FAV – Ter dentro do nosso sistema normal de educação a disciplina das Belas Artes, como existe a Educação Visual Politécnica (EVP) e a Formação Manual. É preciso que as artes plásticas, a música, a dança e outras expressões culturais estejam dentro do nosso sistema de ensino. Outra solução é que os meios de comunicação social divulguem mais as artes plásticas, assim como os próprios artistas deveriam começar a estar mais organizados. Hoje, devido a essa carência, quando se fala de críticos de arte em Angola, como disse um dia Adriano Mixinge (que também é um dos críticos reconhecidos), apenas existem um ou dois bons. Mas isso é uma gota no oceano, que precisa ser mudada com urgência. Por isso, defendo a abertura de escolas, como a Nacional de Artes Plásticas, e a inserção do curso de Belas Artes no currículo da Universidade Agostinho Neto.

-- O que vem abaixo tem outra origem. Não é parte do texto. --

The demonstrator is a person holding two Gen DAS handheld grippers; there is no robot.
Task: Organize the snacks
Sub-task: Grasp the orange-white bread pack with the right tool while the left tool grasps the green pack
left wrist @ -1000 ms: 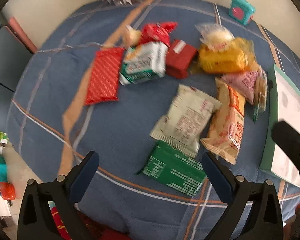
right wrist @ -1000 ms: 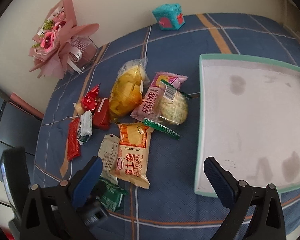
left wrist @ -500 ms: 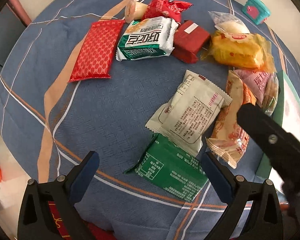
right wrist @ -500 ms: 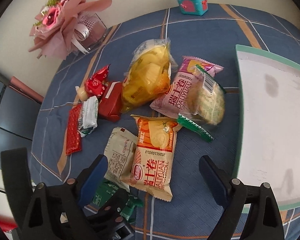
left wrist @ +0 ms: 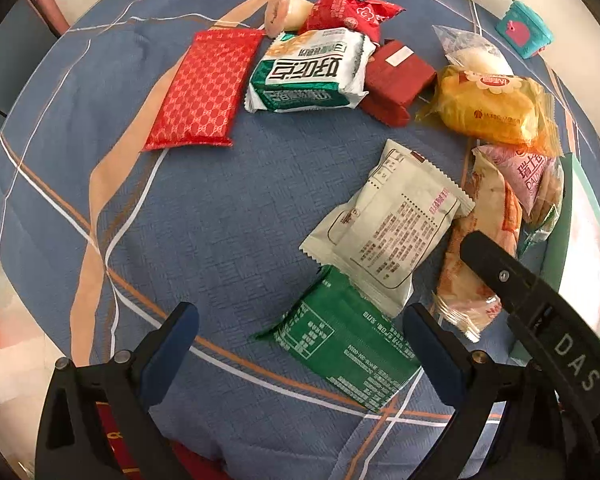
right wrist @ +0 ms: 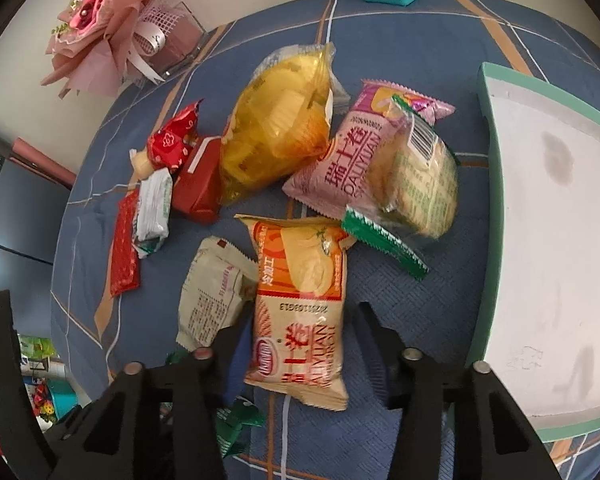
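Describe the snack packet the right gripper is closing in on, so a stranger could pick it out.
Start at the big white tray with the mint-green rim on the blue cloth; the snacks lie left of it. Nearest the right gripper, between its open fingers, lies the orange-and-cream packet, the only one printed orange, overlapping a pale beige packet.

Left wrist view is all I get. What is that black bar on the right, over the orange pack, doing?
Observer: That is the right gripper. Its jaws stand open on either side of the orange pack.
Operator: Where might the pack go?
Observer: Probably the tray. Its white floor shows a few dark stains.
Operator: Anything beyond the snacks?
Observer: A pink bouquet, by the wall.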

É importante, igualmente, que a UNAP, os próprios artistas e a galeria Celamar, expandam mais os seus trabalhos, para ajudarem, assim, projectos como a Trienal de Luanda, que fez um hiper-movimento dentro das Belas Artes angolanas.
JA – Acredita assim que a situação melhore?
FAV – Penso que sim, apesar de ser preciso termos em conta que as artes plásticas, diferentemente das outras expressões, são elitistas e levam, normalmente, o artista a trabalhar sozinho com a agravante de que nem todos os visitantes de uma exposição sabem “ler” uma obra de arte. O facto de não existir uma loja especializada para a compra de material de trabalho é outro problema. O outro é o facto de ainda existirem artistas, como Hospital, do Huambo, a trabalharem de forma artesanal, fabricando os seus próprios pigmentos em casa, ou forçado a fazer uma longa viagem para comprar material. Isso, definitivamente, faz com que a obra de arte encareça e que os seus clientes não sejam individuais, mas sim, e quase sempre, institucionais, como bancos, e empresas nacionais e estrangeiras. É raro chegar a uma exposição e encontrar alguém que foi comprar individualmente uma obra. É também de realçar que ainda não temos um mercado de arte convencional. O que acontece é que às vezes o artista vende uma obra a um preço para um particular e outro para a instituição. Muitos artistas são forçados a exercer outra profissão para poder sobreviver, porque a arte é subjectiva.